What is expected: Everything in the listing should be set down exactly, apart from the pictures.

---------- Working data ----------

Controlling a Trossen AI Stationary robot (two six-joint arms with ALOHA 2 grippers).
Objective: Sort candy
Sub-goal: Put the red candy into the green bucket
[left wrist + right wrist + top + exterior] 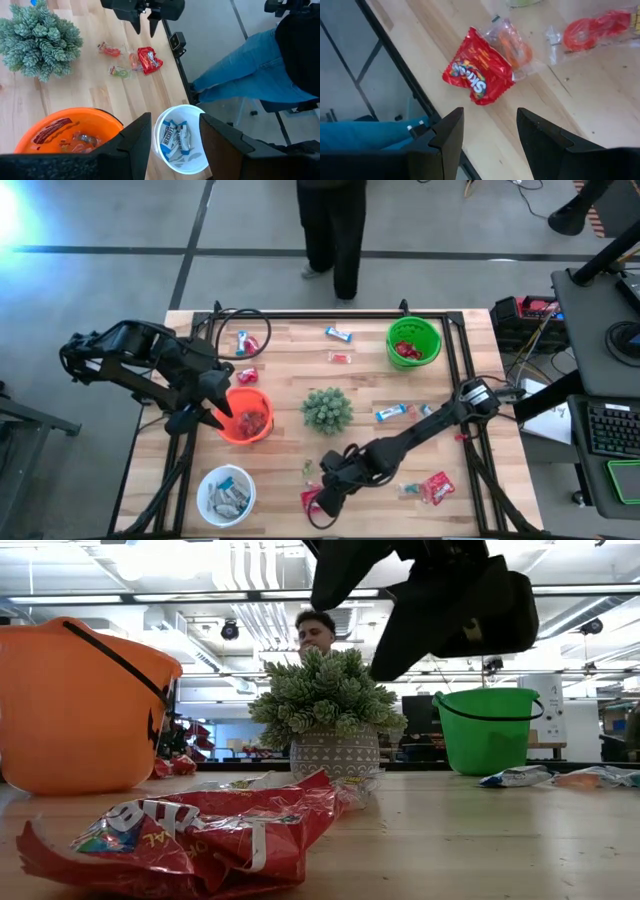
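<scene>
1. Sorted so far: orange bucket (246, 417), left of centre, holding red packets; green bucket (413, 342), upper right, holding red pieces; white bowl (226, 494), lower left, holding blue-and-white bars.
2. Left to sort: red Skittles packet (480, 74) at the lower edge of the surface (300, 370), clear-wrapped pieces beside it; blue-and-white bars (338, 334) at top centre and right of centre; red packets (437, 487) at lower right. By appearance, roughly halfway.
3. Right hand (485, 135): fingers apart, empty, poised over the Skittles packet.
4. Left hand (175, 142): fingers apart, empty, over the orange bucket and white bowl.
5. Potted succulent (327, 410), centre: not candy.
</scene>
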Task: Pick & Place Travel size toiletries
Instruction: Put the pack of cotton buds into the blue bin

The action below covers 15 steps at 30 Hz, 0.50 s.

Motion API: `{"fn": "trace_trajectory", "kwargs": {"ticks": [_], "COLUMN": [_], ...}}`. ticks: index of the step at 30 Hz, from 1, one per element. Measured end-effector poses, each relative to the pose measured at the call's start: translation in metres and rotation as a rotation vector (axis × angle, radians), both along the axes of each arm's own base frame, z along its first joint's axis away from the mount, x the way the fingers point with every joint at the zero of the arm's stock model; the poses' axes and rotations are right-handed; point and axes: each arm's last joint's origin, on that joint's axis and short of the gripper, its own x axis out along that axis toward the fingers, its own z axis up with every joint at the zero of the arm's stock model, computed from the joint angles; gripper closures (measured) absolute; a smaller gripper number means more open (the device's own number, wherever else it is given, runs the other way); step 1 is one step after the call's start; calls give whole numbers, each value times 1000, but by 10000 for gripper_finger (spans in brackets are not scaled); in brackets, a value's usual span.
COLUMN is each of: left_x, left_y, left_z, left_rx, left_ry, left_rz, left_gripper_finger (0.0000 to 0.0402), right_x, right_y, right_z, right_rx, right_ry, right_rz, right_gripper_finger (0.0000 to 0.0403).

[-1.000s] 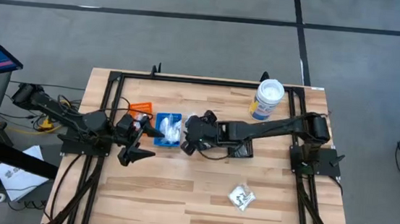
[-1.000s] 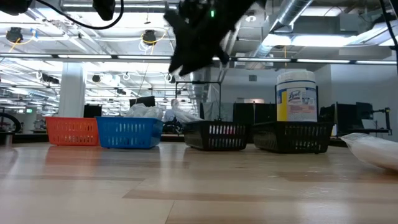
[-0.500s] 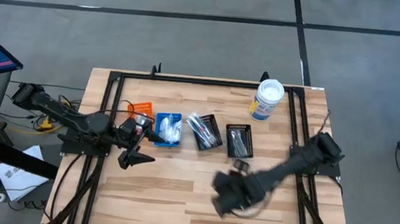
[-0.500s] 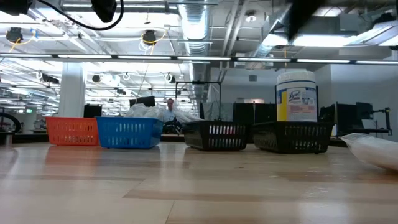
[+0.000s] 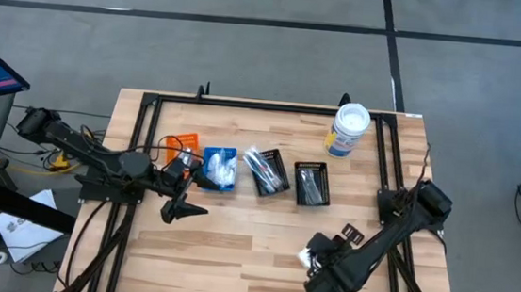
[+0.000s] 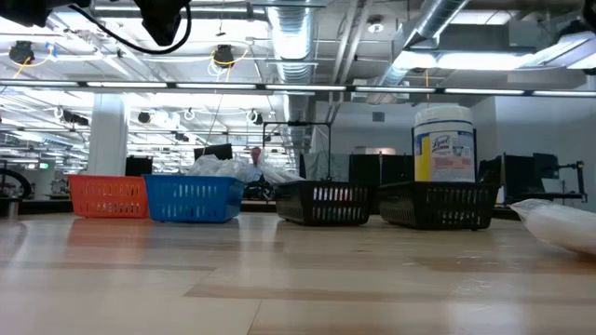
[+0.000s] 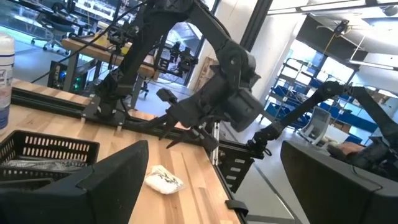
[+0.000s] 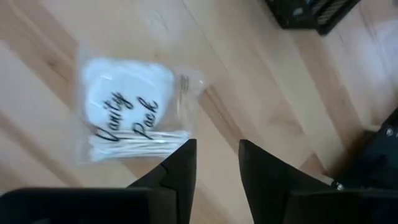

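While my right gripper (image 8: 214,163) hovers narrowly parted and empty, the packet (image 8: 134,118) just ahead looks light, limp, slippery; I'd pinch its edge.

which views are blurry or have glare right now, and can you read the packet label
Right wrist view: slightly soft, yet the clear packet reads "Vanity Pack", with the right gripper hovering beside it. Low view: bright ceiling lights glare, and the packet is a pale blur at the edge. High view: evenly lit, label too small to read.
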Motion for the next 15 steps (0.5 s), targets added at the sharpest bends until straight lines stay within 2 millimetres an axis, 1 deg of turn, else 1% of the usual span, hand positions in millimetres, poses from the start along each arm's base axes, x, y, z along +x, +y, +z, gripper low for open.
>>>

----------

Exercise solution:
Controlling a Trossen AI Stationary robot (two six-joint arms with ALOHA 2 grippers).
Objective: Sort candy
Sub-goal: Put the red candy into the green bucket
[left wrist + right wrist + top + exterior] 
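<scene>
1. Sorted so far: orange bucket (246, 417), left of centre, holding red packets; green bucket (413, 342), upper right, holding red pieces; white bowl (226, 494), lower left, holding blue-and-white bars.
2. Left to sort: red Skittles packet (480, 74) at the lower edge of the surface (300, 370), clear-wrapped pieces beside it; blue-and-white bars (338, 334) at top centre and right of centre; red packets (437, 487) at lower right. By appearance, roughly halfway.
3. Right hand (485, 135): fingers apart, empty, poised over the Skittles packet.
4. Left hand (175, 142): fingers apart, empty, over the orange bucket and white bowl.
5. Potted succulent (327, 410), centre: not candy.
</scene>
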Task: Pick & Place Travel size toiletries
Instruction: Put the pack of cotton buds into the blue bin

The action below covers 15 steps at 30 Hz, 0.50 s.

Motion API: `{"fn": "trace_trajectory", "kwargs": {"ticks": [_], "COLUMN": [_], ...}}`. ticks: index of the step at 30 Hz, from 1, one per element. Measured end-effector poses, each relative to the pose measured at the call's start: translation in metres and rotation as a rotation vector (axis × angle, radians), both along the axes of each arm's own base frame, z along its first joint's axis away from the mount, x the way the fingers point with every joint at the zero of the arm's stock model; the poses' axes and rotations are right-handed; point and axes: each arm's last joint's origin, on that joint's axis and short of the gripper, its own x axis out along that axis toward the fingers, its own z axis up with every joint at the zero of the arm's stock model, computed from the joint angles; gripper closures (measured) absolute; a smaller gripper number means more open (the device's own number, wherever else it is given, runs the other way); step 1 is one step after the call's start; calls give whole numbers, each value times 1000, but by 10000 for gripper_finger (spans in brackets are not scaled); in brackets, a value's usual span.
COLUMN is each of: left_x, left_y, left_z, left_rx, left_ry, left_rz, left_gripper_finger (0.0000 to 0.0402), right_x, right_y, right_z, right_rx, right_ry, right_rz, right_gripper_finger (0.0000 to 0.0403).

[-1.000s] 
[-1.000s] 
[-0.500s] 
[-0.500s] 
[+0.000s] 
[+0.000s] 
[+0.000s] 
[+0.000s] 

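While my right gripper (image 8: 214,163) hovers narrowly parted and empty, the packet (image 8: 134,118) just ahead looks light, limp, slippery; I'd pinch its edge.

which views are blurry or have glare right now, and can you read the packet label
Right wrist view: slightly soft, yet the clear packet reads "Vanity Pack", with the right gripper hovering beside it. Low view: bright ceiling lights glare, and the packet is a pale blur at the edge. High view: evenly lit, label too small to read.
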Motion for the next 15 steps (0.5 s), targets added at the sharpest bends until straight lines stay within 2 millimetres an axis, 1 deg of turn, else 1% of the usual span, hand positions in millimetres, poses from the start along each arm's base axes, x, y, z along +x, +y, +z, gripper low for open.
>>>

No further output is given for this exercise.